> What to do
From the listing below, please restate exactly the lines beginning at the one with "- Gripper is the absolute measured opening" and ending at the one with "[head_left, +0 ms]", both included, and skip the pictures.

START Available data

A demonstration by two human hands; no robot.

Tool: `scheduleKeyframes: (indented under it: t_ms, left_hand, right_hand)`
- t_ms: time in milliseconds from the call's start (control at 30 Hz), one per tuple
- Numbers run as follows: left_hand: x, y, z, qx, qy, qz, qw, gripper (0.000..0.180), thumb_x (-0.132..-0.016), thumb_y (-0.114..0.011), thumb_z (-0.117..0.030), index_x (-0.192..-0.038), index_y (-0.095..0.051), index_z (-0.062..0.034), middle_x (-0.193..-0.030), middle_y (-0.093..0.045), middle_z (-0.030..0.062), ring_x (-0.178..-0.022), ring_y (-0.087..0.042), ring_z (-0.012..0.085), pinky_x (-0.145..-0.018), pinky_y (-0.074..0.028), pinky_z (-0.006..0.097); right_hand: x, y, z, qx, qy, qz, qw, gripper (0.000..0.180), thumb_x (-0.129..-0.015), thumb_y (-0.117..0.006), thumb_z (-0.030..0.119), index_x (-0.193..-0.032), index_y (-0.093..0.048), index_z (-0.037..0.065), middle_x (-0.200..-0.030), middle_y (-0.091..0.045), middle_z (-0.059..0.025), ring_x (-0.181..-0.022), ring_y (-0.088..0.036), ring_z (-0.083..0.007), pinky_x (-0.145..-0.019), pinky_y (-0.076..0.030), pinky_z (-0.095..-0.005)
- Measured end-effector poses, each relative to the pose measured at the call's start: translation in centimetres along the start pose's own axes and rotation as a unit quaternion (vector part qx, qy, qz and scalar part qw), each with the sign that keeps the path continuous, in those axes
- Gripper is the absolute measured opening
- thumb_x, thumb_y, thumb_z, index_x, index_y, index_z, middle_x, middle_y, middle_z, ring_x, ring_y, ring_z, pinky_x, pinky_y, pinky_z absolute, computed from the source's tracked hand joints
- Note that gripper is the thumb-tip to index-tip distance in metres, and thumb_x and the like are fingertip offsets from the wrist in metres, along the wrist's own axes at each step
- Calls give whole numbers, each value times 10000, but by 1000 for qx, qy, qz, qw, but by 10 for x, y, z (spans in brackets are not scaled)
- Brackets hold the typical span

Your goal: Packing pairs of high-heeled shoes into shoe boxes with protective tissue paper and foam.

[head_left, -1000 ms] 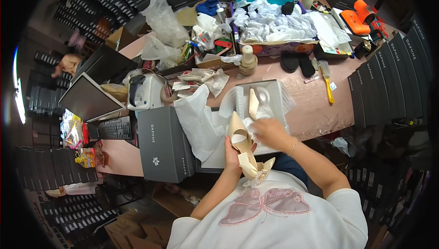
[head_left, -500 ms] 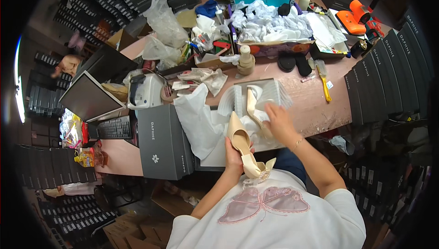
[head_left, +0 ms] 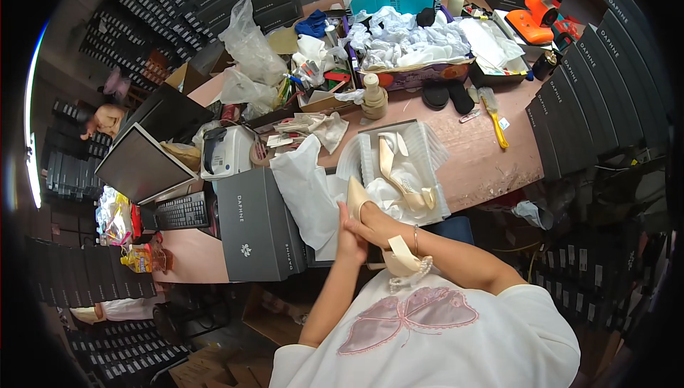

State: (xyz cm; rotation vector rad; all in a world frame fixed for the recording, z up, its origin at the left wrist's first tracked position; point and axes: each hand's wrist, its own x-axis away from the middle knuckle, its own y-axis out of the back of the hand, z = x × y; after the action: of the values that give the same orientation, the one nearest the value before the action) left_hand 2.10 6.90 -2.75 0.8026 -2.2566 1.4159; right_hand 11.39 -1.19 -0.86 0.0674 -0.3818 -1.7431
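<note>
Close to my body, a cream pointed-toe high-heeled shoe point(head_left: 357, 196) tilts with its toe away from me. My left hand point(head_left: 348, 240) is closed around its side. Across the shoe's middle lies my right hand point(head_left: 378, 227), its fingers bent against the shoe near the left hand and partly hidden. Toward my chest, a cream ankle strap with a bow and pearl-like beads point(head_left: 403, 262) shows behind the right wrist. The matching shoe point(head_left: 387, 162) lies on its side in an open shoebox point(head_left: 437, 153) lined with white tissue and translucent wrap.
A dark grey box lid point(head_left: 251, 220) and white tissue paper point(head_left: 304, 187) lie left of the shoebox. Behind stand a beige bottle point(head_left: 374, 97) and a bin of crumpled paper point(head_left: 413, 39). A yellow-handled brush point(head_left: 494, 119) and stacked shoeboxes point(head_left: 591, 103) are at right.
My right hand has moved left and nearer from over the box onto the held shoe. The shoe in the box now shows fully. The view has shifted slightly.
</note>
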Motion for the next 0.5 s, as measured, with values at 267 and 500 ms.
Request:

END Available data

> Result for this exercise
- Gripper is the absolute measured opening
- thumb_x, thumb_y, thumb_z, index_x, index_y, index_z, middle_x, middle_y, middle_z, ring_x, ring_y, ring_z, pinky_x, pinky_y, pinky_z absolute, computed from the source's tracked hand joints
- Note that gripper is the thumb-tip to index-tip distance in metres, and thumb_x and the like are fingertip offsets from the wrist in metres, along the wrist's own axes at each step
- Calls give whole numbers, each value times 10000, but by 1000 for qx, qy, qz, qw, but by 10 for x, y, z (spans in brackets are not scaled)
- Brackets hold the typical span

Your goal: Packing pairs of high-heeled shoes into shoe boxes with protective tissue paper and foam.

[head_left, -1000 ms] 
[head_left, -500 ms] 
[head_left, +0 ms] 

This concludes the output for the exercise.